=== Section Start ===

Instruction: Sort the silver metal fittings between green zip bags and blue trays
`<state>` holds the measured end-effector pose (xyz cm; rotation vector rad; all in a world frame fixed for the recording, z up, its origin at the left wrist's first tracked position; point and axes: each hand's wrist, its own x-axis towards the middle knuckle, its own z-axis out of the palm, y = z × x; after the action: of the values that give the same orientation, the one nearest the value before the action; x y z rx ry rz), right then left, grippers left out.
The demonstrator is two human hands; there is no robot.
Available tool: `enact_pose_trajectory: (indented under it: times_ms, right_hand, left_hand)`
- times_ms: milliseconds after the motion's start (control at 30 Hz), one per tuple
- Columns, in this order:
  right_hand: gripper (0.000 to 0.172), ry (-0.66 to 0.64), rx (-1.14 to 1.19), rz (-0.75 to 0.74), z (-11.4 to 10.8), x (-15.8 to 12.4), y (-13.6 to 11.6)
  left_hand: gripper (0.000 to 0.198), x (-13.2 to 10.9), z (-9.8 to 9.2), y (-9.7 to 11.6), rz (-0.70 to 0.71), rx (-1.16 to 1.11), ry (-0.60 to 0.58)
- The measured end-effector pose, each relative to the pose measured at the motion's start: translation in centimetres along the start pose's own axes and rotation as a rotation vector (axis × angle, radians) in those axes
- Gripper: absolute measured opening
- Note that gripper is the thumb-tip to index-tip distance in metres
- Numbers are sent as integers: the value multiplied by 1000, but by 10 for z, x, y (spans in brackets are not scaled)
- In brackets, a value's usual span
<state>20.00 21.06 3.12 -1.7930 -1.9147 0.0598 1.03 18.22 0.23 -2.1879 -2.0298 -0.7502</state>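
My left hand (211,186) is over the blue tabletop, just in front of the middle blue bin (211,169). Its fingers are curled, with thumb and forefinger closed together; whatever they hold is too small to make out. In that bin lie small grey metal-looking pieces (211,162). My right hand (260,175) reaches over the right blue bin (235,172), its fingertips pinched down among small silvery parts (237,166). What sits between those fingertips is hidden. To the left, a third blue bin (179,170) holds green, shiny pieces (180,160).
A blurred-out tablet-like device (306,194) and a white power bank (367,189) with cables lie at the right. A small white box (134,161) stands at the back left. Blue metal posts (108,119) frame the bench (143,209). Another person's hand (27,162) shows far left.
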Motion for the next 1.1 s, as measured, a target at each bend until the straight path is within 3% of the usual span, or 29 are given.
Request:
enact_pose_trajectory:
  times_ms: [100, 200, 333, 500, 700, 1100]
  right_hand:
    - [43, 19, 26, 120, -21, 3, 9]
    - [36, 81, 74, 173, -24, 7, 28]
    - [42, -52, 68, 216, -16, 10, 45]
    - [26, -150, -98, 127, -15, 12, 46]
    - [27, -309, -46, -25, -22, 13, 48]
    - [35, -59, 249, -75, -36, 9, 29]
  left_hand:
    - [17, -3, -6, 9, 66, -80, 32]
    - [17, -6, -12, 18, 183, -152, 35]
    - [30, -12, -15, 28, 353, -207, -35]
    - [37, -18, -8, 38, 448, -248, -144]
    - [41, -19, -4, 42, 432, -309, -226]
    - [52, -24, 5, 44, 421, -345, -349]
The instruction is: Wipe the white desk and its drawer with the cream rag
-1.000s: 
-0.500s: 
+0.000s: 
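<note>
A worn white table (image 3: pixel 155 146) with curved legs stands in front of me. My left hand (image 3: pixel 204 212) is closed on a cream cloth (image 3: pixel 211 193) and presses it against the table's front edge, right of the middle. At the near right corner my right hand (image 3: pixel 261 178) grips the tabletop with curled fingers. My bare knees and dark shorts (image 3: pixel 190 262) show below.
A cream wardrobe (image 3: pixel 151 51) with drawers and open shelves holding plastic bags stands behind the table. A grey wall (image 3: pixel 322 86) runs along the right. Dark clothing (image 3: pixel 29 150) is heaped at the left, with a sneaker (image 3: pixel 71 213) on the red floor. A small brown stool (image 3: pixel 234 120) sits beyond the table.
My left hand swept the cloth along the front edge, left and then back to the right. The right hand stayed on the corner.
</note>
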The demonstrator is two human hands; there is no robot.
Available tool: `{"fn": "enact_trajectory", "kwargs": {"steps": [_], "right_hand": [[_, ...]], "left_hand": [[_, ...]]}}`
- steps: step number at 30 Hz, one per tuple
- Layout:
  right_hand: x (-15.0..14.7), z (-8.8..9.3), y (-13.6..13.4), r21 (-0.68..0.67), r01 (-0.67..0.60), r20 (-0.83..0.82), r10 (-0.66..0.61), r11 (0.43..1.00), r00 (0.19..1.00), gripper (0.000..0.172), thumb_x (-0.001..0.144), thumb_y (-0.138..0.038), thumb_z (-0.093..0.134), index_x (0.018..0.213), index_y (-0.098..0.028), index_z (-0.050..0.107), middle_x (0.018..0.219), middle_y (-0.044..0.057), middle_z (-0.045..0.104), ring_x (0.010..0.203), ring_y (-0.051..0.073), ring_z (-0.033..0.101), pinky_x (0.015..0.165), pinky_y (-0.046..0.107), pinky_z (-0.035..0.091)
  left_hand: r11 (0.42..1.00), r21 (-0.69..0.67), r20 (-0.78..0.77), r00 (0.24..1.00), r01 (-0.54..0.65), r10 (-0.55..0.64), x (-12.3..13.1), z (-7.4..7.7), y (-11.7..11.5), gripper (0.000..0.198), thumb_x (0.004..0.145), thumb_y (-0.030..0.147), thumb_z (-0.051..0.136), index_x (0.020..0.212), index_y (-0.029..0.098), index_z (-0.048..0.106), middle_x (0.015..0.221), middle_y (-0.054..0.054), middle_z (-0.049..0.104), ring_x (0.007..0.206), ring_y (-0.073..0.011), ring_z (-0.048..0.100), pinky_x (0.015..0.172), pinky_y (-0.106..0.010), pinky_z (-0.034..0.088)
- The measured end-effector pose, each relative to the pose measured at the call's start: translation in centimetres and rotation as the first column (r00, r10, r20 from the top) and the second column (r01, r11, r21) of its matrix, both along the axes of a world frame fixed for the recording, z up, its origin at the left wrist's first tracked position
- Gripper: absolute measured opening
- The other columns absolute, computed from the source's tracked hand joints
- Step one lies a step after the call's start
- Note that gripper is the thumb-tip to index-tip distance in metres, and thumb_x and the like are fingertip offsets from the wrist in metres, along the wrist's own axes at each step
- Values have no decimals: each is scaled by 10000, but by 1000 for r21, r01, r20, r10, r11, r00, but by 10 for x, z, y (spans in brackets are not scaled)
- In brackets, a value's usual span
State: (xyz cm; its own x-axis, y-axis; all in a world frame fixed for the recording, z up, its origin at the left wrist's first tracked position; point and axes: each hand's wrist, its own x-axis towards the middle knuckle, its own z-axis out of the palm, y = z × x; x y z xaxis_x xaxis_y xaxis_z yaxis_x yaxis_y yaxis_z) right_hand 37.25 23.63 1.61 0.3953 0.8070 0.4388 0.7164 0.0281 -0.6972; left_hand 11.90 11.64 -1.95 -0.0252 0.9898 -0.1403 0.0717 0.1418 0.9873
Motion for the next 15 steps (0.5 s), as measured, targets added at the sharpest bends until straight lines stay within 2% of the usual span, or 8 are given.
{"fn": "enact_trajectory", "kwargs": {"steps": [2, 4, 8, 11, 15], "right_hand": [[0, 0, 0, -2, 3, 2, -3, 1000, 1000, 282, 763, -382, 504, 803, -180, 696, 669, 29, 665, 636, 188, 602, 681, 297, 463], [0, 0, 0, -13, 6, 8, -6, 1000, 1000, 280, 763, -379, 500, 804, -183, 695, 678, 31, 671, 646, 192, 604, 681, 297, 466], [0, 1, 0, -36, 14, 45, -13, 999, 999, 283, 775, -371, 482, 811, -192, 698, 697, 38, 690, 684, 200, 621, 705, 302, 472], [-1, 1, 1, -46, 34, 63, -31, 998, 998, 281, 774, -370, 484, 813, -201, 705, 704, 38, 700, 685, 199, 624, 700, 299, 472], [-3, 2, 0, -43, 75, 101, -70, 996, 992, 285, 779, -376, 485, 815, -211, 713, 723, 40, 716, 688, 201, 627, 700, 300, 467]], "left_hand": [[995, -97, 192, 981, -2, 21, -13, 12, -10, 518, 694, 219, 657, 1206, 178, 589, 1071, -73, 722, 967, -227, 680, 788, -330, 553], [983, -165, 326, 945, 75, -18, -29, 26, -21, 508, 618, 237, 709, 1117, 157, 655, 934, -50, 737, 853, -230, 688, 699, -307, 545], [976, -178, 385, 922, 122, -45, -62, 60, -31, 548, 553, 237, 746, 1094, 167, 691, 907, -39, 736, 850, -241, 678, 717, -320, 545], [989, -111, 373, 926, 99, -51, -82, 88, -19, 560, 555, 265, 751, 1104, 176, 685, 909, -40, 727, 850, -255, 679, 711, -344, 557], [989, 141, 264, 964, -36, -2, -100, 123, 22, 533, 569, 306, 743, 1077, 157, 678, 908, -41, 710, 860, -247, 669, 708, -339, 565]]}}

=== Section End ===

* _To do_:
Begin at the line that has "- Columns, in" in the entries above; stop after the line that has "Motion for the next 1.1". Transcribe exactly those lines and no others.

* _Response to this exercise_:
- Columns, in this order:
  right_hand: gripper (0.000 to 0.172), ry (-0.66 to 0.64), rx (-1.14 to 1.19), rz (-0.75 to 0.74), z (-11.4 to 10.8), x (-15.8 to 12.4), y (-13.6 to 11.6)
  left_hand: gripper (0.000 to 0.198), x (-13.2 to 10.9), z (-9.8 to 9.2), y (-9.7 to 11.6), rz (-0.70 to 0.71), rx (-1.16 to 1.11), ry (-0.60 to 0.58)
- The measured end-effector pose, each relative to the pose measured at the motion's start: translation in centimetres along the start pose's own axes and rotation as a rotation vector (axis × angle, radians) in those axes
- Gripper: absolute measured opening
- Note that gripper is the thumb-tip to index-tip distance in metres
- Numbers are sent as integers: the value multiplied by 1000, but by 10 for z, x, y (spans in brackets are not scaled)
- In brackets, a value's usual span
<state>20.00 21.06 3.12 -1.7930 -1.9147 0.0598 1.03 18.22 0.23 -2.1879 -2.0298 -0.7502</state>
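My left hand (211,186) is over the blue tabletop, just in front of the middle blue bin (211,169). Its fingers are curled, with thumb and forefinger closed together; whatever they hold is too small to make out. In that bin lie small grey metal-looking pieces (211,162). My right hand (260,175) reaches over the right blue bin (235,172), its fingertips pinched down among small silvery parts (237,166). What sits between those fingertips is hidden. To the left, a third blue bin (179,170) holds green, shiny pieces (180,160).
A blurred-out tablet-like device (306,194) and a white power bank (367,189) with cables lie at the right. A small white box (134,161) stands at the back left. Blue metal posts (108,119) frame the bench (143,209). Another person's hand (27,162) shows far left.
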Motion for the next 1.1 s, as measured, a target at each bend until the straight path is within 3% of the usual span, or 29 are given.

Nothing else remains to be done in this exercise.